- Film
- Directed by: Frank Capra; Anthony Veiller;
- Written by: Julius Epstein; Philip Epstein;
- Produced by: Frank Capra
- Narrated by: Walter Huston
- Cinematography: Robert Flaherty
- Edited by: William Hornbeck
- Music by: Dimitri Tiomkin William Lava Howard Jackson
- Production company: Office of War Information
- Distributed by: Warner Bros. War Activities Committee of the Motion Pictures Industry
- Release date: November 24, 1943;
- Running time: 52 minutes
- Country: United States
- Language: English

= The Battle of Britain =

1943 film by Anthony Veiller, Frank Capra

The Battle of Britain was the fourth of Frank Capra's Why We Fight series of seven propaganda films, which made the case for fighting and winning the Second World War. It was released in 1943 and concentrated on the German bombardment of the United Kingdom in anticipation of Operation Sea Lion, the planned German invasion.

==Plot==
The narrator describes the fall of France, which leaves Britain almost defenceless. British forces are vastly outnumbered, but the British people are calm. The narrator explains that is because in a democracy, the people as a whole are involved in the decision to fight. Hitler's masterplan to subjugate Britain is described. Hitler begins by attacking convoys and ports but fails to destroy them. The RAF is outnumbered "6 - 8 - 10 to one" but knocks out far more planes than the Germans do. Also, bailed-out British pilots can return to the air, but German pilots are lost. Unlike the Dutch and Polish Air Forces, Britain does not "make the mistake of bunching its planes on the runways."

Losses force Hitler to "take time out." He tells Goering to change tactics and so the Luftwaffe attacks factories. Britain deploys "improved listening posts" to identify the coming attacks. In August and September, German losses are far more severe. However, the "German mind" cannot understand why "free people fight on against overwhelming odds." The Germans' now aim to "crush the British spirit" by attacking London and destroying homes, hospitals and churches, but the people adapt and survive. Enraged, Goering takes personal command and sends massive attack on September 15, to which the British respond with "everything they had." In the battle, the Germans suffer severe losses.
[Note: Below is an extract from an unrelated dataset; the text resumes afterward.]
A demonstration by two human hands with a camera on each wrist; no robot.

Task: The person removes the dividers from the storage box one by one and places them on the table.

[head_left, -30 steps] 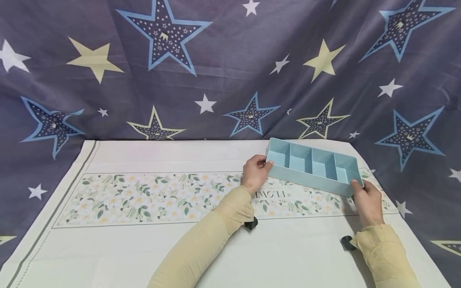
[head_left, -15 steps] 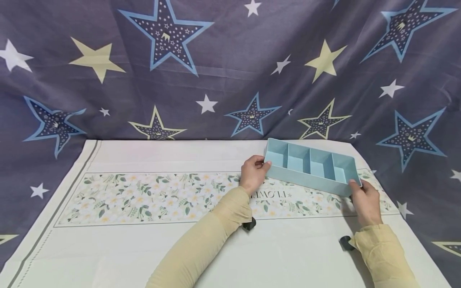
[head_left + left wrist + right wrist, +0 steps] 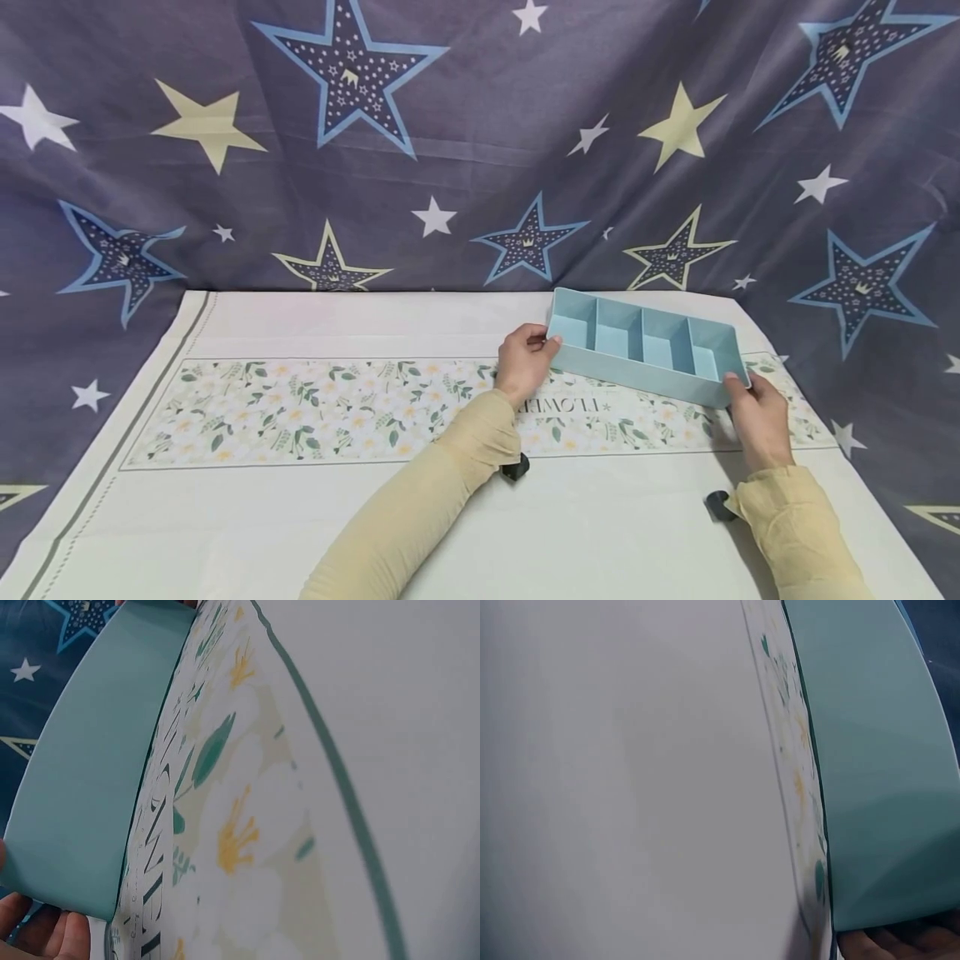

Despite many losses and the destruction of historic buildings, the Germans cannot break Britain. They switch to night attacks in the hope of terrorizing the people to make them "cry for mercy" and die of begging, but the people show great resilience. The British also counterattack and bomb key German factories.

Hitler takes revenge by destroying Coventry. After a brief respite at Christmas Hitler sends firebombs to London to create "the greatest fire in recorded history."(Second Great Fire of London) More bombings and firestorms are created, but Britain's defences hold up and give a year of precious time to other countries threatened by Germany. The film ends with Winston Churchill's statement: "never in the field of human conflict has so much been owed by so many to so few."

== Criticism ==
The film has been criticized by the Polish-American historian Mieczysław B. Biskupski for its portrayal of Poland and its contribution to the Second World War. Biskupski specifically focuses on specific instances in the film such a map of Europe being displayed with the eastern half of Poland being shown to be "free" from German domination but ignoring that it was occupied by the Soviet Union during the partition of Poland with Nazi Germany in 1939.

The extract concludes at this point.